In the Selenium example, we're going to use Webdriver Manager to automatically download the latest version of ChromeDriver for us. This is a great way to avoid having to manually download and install the driver.

Showing the browser window¶

Sometimes you want to see the browser while you're scraping. It's useful for debugging, and it's also useful for seeing if you're getting blocked by a CAPTCHA or something. It also feels pretty cool to watch the browser do its thing.

SeleniumPlaywright

# Visit a page
driver = webdriver.Chrome(ChromeDriverManager().install())
driver.get("https://www.nytimes.com")

# Visit a page using chromium (could also do .firefox or .webkit)
playwright = await async_playwright().start()
browser = await playwright.chromium.launch(headless = False)
page = await browser.new_page()
await page.goto('https://www.nytimes.com')

Hiding the browser window (headless)¶

Running "headless" (hiding the browser window) is a good way to make your scraping faster and more efficient.

SeleniumPlaywright

# Visit a page (hiding the browser window, aka headless)
options = webdriver.ChromeOptions()
options.add_argument('headless')
driver = webdriver.Chrome(ChromeDriverManager().install(), options=options)
driver.get("https://www.nytimes.com")

# Visit a page (hiding the browser window, aka headless)
playwright = await async_playwright().start()
browser = await playwright.chromium.launch(headless = True)
page = await browser.new_page()
await page.goto('https://www.nytimes.com')

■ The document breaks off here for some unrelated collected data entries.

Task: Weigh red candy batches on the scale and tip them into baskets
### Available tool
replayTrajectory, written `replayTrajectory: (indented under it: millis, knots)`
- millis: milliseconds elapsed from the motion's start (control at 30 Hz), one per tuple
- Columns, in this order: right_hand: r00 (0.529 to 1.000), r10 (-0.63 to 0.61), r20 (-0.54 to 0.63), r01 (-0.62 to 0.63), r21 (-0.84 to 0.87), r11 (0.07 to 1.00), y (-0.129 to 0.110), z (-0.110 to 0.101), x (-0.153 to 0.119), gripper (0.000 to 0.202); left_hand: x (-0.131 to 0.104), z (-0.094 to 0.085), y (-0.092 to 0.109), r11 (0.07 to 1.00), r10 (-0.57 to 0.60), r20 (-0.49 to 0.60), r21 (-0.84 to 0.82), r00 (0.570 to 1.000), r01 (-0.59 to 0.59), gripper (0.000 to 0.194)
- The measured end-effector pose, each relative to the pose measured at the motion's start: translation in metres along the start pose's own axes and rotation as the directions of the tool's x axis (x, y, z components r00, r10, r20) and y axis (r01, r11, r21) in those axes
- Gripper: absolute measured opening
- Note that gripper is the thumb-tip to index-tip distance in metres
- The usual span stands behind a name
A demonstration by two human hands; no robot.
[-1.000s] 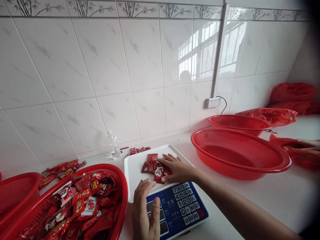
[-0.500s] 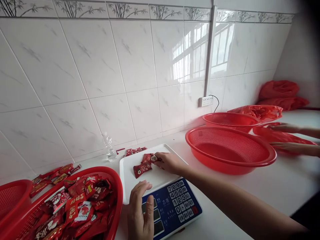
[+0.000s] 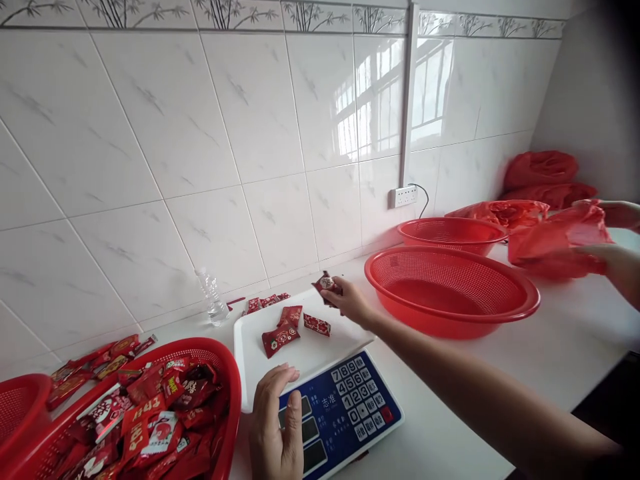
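Between the fingers of my right hand [image 3: 347,298] is a dark red wrapped candy [image 3: 327,285], lifted above the far right part of the scale's white tray [image 3: 260,379]. Three other red wrapped candies [image 3: 280,339] lie on that tray, one of them a small upright-looking packet [image 3: 317,325]. My left hand [image 3: 277,423] is held beside the blue keypad panel of the weighing scale [image 3: 350,407], fingers apart and holding nothing; it covers part of the displays. Left of it stands a red basket [image 3: 234,373] heaped with candies [image 3: 145,423].
Two red perforated baskets [image 3: 450,320] stand at the right. Beyond them another person's hands [image 3: 613,257] hold a red plastic bag [image 3: 557,240]. A clear bottle [image 3: 213,300] and more packets [image 3: 267,302] lie near the tiled wall. Another basket [image 3: 25,407] sits far left.
My right hand has risen off the tray and moved slightly right with a candy; a small packet now shows on the tray. The other person's hands have lifted the red bag. My left hand stays put.
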State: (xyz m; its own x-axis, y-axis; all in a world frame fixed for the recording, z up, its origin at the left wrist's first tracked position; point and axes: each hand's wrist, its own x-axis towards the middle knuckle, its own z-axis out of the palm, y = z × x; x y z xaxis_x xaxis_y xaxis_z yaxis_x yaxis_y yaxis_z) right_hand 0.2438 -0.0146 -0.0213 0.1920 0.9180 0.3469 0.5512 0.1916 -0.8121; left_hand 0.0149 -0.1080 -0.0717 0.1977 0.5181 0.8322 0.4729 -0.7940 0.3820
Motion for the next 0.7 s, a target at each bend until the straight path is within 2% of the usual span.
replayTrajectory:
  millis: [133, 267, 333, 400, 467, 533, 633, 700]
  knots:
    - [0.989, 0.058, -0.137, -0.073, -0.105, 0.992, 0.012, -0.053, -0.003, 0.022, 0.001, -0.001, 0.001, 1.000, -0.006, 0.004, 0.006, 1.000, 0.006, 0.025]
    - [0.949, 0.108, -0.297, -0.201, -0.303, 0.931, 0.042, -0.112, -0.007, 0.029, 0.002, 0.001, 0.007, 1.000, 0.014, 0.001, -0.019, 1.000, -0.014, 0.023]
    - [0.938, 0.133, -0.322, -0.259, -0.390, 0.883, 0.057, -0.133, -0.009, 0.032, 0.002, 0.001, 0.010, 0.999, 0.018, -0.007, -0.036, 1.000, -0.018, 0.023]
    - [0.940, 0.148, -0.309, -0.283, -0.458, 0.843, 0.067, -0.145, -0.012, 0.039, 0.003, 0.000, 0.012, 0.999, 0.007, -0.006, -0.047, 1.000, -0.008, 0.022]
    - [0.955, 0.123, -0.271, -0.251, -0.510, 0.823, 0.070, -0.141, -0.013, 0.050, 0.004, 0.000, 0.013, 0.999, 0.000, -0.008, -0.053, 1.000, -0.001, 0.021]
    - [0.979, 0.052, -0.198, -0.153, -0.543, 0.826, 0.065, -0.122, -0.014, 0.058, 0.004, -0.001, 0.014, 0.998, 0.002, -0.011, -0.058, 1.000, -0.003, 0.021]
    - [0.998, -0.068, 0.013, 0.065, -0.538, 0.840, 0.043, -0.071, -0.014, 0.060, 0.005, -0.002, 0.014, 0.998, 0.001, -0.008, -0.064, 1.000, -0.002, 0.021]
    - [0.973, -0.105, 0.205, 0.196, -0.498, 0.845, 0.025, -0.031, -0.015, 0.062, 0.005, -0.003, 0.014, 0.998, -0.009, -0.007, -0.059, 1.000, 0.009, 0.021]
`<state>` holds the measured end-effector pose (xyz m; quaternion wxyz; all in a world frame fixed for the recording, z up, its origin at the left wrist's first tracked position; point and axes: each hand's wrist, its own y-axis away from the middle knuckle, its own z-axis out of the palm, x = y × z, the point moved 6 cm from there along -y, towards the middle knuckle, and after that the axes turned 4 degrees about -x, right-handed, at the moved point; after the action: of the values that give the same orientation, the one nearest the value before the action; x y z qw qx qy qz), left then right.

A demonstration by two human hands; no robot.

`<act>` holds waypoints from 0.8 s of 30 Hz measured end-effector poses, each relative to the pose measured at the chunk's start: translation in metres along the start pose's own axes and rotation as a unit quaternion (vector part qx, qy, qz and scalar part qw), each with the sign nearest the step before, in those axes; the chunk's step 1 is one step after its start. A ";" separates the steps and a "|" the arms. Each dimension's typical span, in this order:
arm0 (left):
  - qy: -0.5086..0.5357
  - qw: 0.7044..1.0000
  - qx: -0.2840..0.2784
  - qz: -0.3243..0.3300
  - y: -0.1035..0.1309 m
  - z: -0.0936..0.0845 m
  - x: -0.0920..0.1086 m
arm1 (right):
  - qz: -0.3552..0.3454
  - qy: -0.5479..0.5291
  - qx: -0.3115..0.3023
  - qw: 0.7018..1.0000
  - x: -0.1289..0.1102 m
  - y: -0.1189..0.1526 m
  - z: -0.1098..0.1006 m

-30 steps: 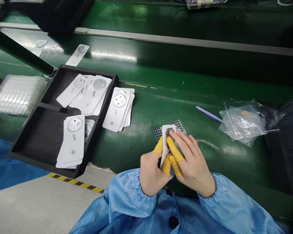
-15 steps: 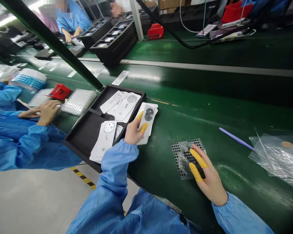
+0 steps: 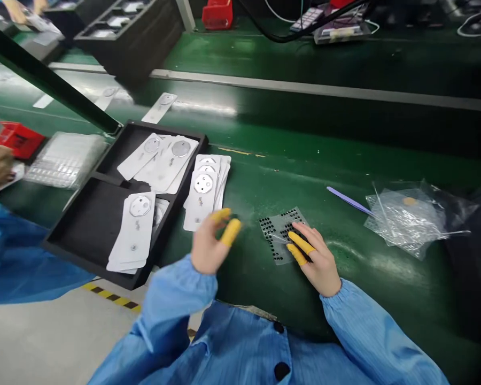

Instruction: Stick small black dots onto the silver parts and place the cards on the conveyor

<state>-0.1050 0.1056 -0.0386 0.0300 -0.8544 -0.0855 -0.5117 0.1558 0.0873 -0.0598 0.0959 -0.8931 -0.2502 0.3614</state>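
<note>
Dotted sheet [image 3: 278,253] lies flat on the green bench [image 3: 272,182], right under the right hand [image 3: 319,267]! That hand is half open, yellow-capped thumb and forefinger parted over the sheet, no grip showing. Across to the left hand [image 3: 209,247]: blurred, thumb and finger spread, nothing visible between them, just beside the stack of white cards [image 3: 203,206]. Danger here? A sideways brush could fan that loose stack; a careless drag by the right fingertips could crease the sheet or lift the wrong dot. And its looks: clear, thin, rows of black dots, bare patches between. Outward, purple tweezers [image 3: 349,201] lie to the right.
</note>
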 end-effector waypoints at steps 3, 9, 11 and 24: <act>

Why does playwright have await all over the place, while Selenium doesn't?

Playwright is asynchronous, which means that it can do multiple things at once. This is great for scraping, because it means that you can do things like click a button and then wait for the page to load at the same time. However, it also means that you have to use await to tell the program to wait for the asynchronous function to finish before moving on to the next line of code. This is why you see await everywhere in the Playwright code.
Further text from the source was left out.